_Exercise details_:
Somewhere below is a line with "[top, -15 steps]" and, later, a line with "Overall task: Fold"; repeat those two lines and all the lines between them, exactly as they are.

──────── Exercise inputs

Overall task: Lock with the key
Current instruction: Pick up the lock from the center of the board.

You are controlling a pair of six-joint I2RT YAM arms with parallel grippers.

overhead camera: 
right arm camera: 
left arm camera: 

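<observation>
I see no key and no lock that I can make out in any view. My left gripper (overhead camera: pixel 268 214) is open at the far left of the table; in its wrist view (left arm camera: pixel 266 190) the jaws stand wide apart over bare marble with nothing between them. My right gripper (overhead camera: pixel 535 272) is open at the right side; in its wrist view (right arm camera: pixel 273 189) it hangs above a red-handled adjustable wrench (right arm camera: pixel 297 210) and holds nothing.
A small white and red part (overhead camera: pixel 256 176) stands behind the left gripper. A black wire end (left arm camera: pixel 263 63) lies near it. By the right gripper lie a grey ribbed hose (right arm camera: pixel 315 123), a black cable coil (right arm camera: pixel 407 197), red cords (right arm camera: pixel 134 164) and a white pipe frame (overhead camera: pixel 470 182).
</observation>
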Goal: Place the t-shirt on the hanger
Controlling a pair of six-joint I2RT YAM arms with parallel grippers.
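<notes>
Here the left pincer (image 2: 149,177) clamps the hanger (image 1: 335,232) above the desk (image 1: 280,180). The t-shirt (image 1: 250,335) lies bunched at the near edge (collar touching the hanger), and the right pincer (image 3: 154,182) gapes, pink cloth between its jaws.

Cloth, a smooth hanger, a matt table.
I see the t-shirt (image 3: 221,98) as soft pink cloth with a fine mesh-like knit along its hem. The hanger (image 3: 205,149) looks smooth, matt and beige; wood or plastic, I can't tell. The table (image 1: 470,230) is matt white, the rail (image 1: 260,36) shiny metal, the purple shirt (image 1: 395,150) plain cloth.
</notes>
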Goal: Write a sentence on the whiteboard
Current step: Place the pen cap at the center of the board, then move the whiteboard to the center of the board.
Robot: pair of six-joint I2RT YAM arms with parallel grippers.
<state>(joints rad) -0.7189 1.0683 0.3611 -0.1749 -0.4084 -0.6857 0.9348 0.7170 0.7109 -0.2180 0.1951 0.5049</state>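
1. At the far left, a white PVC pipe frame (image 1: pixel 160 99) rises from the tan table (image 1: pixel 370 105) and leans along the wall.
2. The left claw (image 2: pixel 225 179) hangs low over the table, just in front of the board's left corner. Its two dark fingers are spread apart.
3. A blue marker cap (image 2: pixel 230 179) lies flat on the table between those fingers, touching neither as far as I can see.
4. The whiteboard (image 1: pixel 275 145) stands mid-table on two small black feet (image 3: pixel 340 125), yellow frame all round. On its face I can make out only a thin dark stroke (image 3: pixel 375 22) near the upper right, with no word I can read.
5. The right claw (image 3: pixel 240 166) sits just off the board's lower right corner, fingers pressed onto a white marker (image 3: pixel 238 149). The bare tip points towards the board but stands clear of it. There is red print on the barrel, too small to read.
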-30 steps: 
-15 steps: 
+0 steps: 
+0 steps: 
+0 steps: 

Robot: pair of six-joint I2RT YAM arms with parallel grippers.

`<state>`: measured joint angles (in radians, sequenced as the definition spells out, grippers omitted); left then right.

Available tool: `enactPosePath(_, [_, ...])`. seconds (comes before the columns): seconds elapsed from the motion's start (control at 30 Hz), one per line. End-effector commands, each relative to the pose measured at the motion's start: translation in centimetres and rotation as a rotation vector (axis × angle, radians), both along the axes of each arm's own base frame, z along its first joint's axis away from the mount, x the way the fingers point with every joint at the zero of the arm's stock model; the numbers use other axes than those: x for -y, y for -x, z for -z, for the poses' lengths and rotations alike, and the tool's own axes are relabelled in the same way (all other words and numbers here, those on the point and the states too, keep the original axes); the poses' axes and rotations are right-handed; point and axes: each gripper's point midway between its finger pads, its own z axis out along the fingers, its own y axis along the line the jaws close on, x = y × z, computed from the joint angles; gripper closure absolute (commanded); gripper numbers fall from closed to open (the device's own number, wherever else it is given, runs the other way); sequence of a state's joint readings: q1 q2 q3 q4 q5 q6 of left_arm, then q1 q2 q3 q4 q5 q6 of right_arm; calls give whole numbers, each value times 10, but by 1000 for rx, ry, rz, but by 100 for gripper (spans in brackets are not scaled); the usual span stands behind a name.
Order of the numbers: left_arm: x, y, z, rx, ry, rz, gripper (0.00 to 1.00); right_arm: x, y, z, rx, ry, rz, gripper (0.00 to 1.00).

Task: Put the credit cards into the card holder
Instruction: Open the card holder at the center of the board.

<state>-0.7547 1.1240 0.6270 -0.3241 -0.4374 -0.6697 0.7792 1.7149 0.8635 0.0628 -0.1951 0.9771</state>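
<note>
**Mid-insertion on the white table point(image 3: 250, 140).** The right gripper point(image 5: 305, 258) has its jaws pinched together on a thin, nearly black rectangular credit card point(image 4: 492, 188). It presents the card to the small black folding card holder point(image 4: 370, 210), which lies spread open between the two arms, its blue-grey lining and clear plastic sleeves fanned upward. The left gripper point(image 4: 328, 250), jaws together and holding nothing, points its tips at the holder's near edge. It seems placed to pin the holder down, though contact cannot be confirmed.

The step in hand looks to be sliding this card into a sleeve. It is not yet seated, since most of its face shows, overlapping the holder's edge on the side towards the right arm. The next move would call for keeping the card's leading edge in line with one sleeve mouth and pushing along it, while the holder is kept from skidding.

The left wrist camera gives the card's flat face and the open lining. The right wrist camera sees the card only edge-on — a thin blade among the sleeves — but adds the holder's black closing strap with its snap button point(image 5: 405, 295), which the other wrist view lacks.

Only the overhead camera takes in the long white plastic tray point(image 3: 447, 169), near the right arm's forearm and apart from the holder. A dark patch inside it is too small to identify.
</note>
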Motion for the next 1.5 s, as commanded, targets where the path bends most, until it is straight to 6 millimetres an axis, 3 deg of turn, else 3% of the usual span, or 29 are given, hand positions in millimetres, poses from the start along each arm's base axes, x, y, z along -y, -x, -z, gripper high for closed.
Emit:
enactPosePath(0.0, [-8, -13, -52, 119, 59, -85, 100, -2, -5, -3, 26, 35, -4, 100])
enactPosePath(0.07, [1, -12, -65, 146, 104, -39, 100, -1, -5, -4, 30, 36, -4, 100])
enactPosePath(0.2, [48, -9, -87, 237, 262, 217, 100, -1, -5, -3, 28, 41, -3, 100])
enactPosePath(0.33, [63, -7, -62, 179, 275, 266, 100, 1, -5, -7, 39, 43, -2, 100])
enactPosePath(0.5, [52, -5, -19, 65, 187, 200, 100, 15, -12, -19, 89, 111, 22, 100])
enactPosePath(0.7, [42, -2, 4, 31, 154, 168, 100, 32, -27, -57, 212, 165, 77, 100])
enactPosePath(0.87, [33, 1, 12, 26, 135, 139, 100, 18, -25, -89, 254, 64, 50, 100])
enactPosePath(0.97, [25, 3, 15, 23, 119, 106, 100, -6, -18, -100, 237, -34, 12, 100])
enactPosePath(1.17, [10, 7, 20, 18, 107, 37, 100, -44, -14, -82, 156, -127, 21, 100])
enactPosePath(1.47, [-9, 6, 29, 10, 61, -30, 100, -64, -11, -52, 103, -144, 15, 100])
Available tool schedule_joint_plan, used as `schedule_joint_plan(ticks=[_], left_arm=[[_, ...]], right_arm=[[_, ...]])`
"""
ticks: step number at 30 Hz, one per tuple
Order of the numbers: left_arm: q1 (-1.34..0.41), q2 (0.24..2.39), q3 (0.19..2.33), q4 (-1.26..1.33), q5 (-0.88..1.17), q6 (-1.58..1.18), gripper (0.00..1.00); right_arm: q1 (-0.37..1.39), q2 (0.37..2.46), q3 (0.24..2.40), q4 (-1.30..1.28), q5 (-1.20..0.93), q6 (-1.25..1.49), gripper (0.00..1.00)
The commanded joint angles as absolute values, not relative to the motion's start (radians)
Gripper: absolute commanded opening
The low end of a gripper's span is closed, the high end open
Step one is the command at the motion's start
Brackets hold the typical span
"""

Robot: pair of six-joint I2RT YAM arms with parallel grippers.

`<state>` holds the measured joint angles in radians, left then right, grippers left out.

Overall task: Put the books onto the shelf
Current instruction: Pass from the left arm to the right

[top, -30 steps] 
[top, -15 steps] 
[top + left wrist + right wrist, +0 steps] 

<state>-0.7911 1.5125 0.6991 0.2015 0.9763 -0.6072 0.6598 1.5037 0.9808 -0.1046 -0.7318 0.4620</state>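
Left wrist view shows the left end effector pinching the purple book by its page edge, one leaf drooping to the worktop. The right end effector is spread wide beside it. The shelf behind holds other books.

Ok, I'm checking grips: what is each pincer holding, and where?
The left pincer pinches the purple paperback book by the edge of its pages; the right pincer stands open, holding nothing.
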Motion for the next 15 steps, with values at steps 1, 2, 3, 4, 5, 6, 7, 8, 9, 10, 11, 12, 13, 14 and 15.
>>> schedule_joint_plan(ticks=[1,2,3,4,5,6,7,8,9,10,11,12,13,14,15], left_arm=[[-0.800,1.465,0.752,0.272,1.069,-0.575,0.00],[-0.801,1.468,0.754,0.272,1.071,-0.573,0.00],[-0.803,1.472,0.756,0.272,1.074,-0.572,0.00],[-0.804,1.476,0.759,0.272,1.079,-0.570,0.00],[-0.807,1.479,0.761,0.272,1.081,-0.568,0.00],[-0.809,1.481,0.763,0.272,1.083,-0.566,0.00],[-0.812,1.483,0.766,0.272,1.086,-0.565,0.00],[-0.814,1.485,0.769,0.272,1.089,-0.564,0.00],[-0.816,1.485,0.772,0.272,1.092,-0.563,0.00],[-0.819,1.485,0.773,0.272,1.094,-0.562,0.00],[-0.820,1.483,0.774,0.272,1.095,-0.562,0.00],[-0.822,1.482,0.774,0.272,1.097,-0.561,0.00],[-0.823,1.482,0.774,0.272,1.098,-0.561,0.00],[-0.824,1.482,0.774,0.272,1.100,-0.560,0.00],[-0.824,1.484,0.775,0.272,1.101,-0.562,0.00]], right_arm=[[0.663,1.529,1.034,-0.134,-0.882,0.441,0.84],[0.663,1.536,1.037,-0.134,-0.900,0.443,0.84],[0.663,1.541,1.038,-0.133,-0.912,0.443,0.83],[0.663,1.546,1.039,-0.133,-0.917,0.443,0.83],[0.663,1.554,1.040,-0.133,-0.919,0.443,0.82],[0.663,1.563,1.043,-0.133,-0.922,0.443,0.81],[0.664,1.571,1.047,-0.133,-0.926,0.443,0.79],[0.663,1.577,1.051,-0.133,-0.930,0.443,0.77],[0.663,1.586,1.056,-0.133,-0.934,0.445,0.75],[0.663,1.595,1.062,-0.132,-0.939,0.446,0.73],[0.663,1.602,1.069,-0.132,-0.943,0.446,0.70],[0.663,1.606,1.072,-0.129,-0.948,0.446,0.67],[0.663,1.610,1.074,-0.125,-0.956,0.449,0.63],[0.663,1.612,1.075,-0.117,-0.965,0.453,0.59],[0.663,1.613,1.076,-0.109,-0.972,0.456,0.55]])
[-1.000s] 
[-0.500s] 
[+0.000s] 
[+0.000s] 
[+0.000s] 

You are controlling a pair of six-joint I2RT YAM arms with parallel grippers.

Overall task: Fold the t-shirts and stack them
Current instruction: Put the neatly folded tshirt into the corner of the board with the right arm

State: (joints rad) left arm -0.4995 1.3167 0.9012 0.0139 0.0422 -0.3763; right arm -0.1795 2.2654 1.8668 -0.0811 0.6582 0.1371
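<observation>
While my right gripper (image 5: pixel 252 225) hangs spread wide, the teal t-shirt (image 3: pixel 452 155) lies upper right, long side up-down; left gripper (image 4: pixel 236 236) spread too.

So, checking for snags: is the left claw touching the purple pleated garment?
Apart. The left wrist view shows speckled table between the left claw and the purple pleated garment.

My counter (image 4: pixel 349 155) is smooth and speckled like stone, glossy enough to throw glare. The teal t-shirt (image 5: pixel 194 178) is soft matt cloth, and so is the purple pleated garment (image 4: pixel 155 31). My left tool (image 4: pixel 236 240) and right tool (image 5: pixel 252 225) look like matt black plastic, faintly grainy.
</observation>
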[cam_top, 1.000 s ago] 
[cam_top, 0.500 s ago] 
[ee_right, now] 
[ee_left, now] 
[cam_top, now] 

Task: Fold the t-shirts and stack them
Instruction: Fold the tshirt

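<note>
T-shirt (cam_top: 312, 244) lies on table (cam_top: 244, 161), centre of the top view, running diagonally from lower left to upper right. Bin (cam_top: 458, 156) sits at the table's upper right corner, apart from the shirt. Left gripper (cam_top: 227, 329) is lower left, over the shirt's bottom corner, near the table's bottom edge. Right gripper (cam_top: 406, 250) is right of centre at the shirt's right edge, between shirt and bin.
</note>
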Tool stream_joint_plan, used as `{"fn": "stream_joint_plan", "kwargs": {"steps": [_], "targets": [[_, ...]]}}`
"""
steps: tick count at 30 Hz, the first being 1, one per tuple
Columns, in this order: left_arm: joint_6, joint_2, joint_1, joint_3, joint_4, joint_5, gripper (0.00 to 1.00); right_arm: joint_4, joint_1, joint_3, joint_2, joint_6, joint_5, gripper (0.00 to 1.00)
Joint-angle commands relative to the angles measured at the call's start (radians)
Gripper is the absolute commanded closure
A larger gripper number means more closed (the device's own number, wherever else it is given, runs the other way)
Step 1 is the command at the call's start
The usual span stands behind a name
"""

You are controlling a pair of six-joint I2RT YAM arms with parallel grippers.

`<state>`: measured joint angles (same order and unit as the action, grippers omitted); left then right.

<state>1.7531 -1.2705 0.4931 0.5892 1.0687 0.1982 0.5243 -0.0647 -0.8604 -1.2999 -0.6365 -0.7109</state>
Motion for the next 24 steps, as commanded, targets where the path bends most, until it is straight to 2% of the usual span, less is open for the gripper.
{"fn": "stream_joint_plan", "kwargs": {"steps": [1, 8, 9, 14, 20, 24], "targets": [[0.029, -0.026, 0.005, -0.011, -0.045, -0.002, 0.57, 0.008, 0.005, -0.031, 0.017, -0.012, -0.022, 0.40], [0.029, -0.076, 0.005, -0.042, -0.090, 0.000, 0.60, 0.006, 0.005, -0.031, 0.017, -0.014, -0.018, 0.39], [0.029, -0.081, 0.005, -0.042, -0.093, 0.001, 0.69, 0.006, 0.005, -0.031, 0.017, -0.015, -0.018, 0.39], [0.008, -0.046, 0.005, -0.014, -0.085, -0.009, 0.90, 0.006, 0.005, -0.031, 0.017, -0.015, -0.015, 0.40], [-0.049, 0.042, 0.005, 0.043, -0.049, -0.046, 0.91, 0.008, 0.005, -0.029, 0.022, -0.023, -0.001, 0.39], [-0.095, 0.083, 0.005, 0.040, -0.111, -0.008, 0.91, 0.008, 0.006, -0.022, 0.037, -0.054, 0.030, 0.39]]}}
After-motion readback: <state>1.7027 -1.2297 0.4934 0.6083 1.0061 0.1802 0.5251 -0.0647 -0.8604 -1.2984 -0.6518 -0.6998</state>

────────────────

_Answer to this task_:
[top, -15 steps] 
[top + left wrist + right wrist, +0 steps] 

<state>-0.7911 1.5125 0.6991 0.2015 0.9763 -0.6072 0.6598 1.5037 0.9808 -0.1046 -0.7318 0.4620</state>
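Left wrist view shows the left end effector pinching the purple book by its page edge, one leaf drooping to the worktop. The right end effector is spread wide beside it. The shelf behind holds other books.

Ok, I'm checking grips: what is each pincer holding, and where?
The left pincer pinches the purple paperback book by the edge of its pages; the right pincer stands open, holding nothing.
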Motion for the next 15 steps, with values at steps 1, 2, 3, 4, 5, 6, 7, 8, 9, 10, 11, 12, 13, 14 and 15.
>>> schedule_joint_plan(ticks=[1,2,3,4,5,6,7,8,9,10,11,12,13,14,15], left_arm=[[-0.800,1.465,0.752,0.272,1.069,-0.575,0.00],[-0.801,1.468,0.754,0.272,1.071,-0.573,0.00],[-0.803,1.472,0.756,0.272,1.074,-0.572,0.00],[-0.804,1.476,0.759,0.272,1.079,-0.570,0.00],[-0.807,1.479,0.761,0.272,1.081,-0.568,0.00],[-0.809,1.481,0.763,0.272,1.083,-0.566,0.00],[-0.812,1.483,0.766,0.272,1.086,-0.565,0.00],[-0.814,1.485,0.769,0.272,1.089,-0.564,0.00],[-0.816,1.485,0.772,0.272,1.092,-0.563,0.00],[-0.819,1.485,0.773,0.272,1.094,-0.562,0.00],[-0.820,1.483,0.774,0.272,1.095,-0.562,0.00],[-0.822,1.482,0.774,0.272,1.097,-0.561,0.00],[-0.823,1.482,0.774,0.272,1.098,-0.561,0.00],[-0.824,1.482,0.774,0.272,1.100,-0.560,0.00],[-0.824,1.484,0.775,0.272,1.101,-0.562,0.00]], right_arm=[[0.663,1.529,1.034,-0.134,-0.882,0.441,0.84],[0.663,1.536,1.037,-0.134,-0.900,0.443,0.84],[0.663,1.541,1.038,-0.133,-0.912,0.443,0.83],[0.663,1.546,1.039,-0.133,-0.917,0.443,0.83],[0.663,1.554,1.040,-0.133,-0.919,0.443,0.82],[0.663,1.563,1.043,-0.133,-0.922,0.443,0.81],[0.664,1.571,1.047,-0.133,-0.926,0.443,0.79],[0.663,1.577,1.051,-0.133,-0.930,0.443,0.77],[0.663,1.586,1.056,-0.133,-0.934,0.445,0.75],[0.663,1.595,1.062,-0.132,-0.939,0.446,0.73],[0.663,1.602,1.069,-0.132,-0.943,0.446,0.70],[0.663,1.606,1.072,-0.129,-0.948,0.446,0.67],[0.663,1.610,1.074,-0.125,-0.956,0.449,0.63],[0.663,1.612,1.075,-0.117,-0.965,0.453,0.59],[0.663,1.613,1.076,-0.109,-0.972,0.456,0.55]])
[-1.000s] 
[-0.500s] 
[+0.000s] 
[+0.000s] 
[+0.000s] 

You are controlling a pair of six-joint I2RT YAM arms with parallel grippers.

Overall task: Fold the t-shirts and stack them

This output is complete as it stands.